Heterogeneous impacts of commodity price shocks on labour market outcomes
Evidence and theory for the Chilean mining sector
DOI:
https://doi.org/10.60758/5kpbtq22Keywords:
Dynamic Stochastic General Equilibrium (DSGE) model, Search and Matching, Small Open Economy, Skill GapsAbstract
Using data for the Chilean mining sector, we provide SVAR evidence in order to answer the research question regarding what are the distributional consequences that commodity price shocks have in labour market outcomes for heterogeneous workers at business cycles frequencies in a Small Open Economy (SOE). We show that an unexpected impulse in commodity prices increases the wage premium between high and low-skilled workers and, at the same time, it decreases the employment level ratio between high skilled and low skilled workers.
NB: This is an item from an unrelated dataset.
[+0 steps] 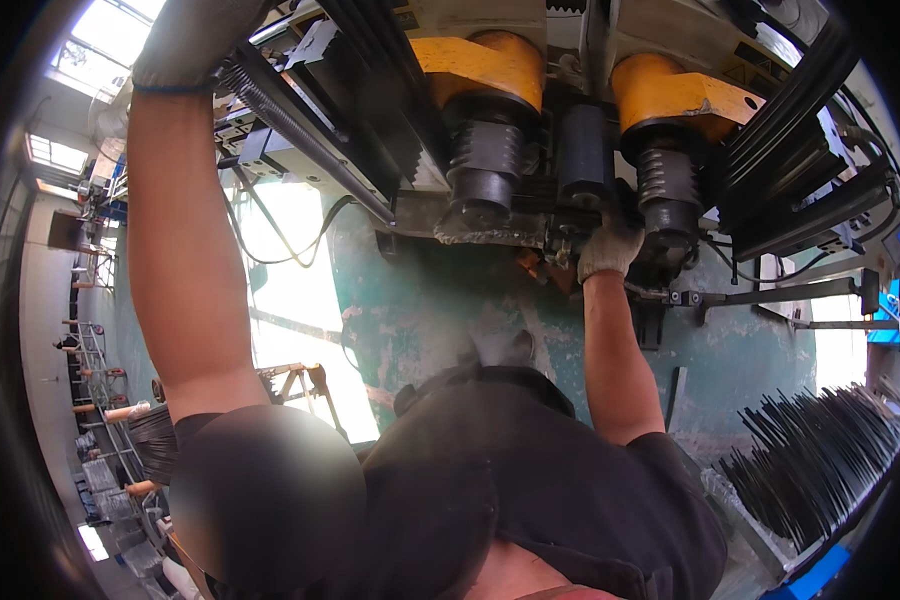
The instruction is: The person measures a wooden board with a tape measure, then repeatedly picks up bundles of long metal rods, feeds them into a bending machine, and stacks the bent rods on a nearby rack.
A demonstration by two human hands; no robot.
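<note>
My left hand (192, 48), in a pale work glove, is raised at the upper left beside the machine's dark frame. Its fingers run out past the top edge, so what they hold is hidden. Low on the machine (500, 215), my right hand (613, 248) wears a similar glove with darkened fingers. It reaches in between a smooth black cylinder (583, 150) and a ribbed dark spindle (667, 190). Its fingertips are lost among the dark parts, and I cannot make out a grip. Another ribbed spindle (485, 165) hangs to the left, and yellow housings (480, 65) sit above the spindles.
A coil spring (305, 140) slants down near my left forearm. At the right, a metal bar (780, 297) juts out from the machine. Many thin black rods (820, 460) lie bundled in a rack at the lower right. Worn green floor (410, 300) shows below the machine.
</note>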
The latter constitutes a novel finding in the literature of commodity price shocks. In order to rationalize these findings, we build a DSGE-SOE model with asymmetric search and matching (SAM) frictions. The theoretical model, calibrated and estimated with Chilean data, achieves to replicate the empirical labour market dynamics that come from an unexpected increase in the commodity price for the small open economy. Besides, we find that the principal parameters that determine how the commodity shock is going to affect labour market outcomes between high and low-skilled workers are the Nash bargaining power of workers, and the skill intensity in commodity production. The former affects the distribution of wages, and the latter affects the employment level distribution among high and low-skilled workers.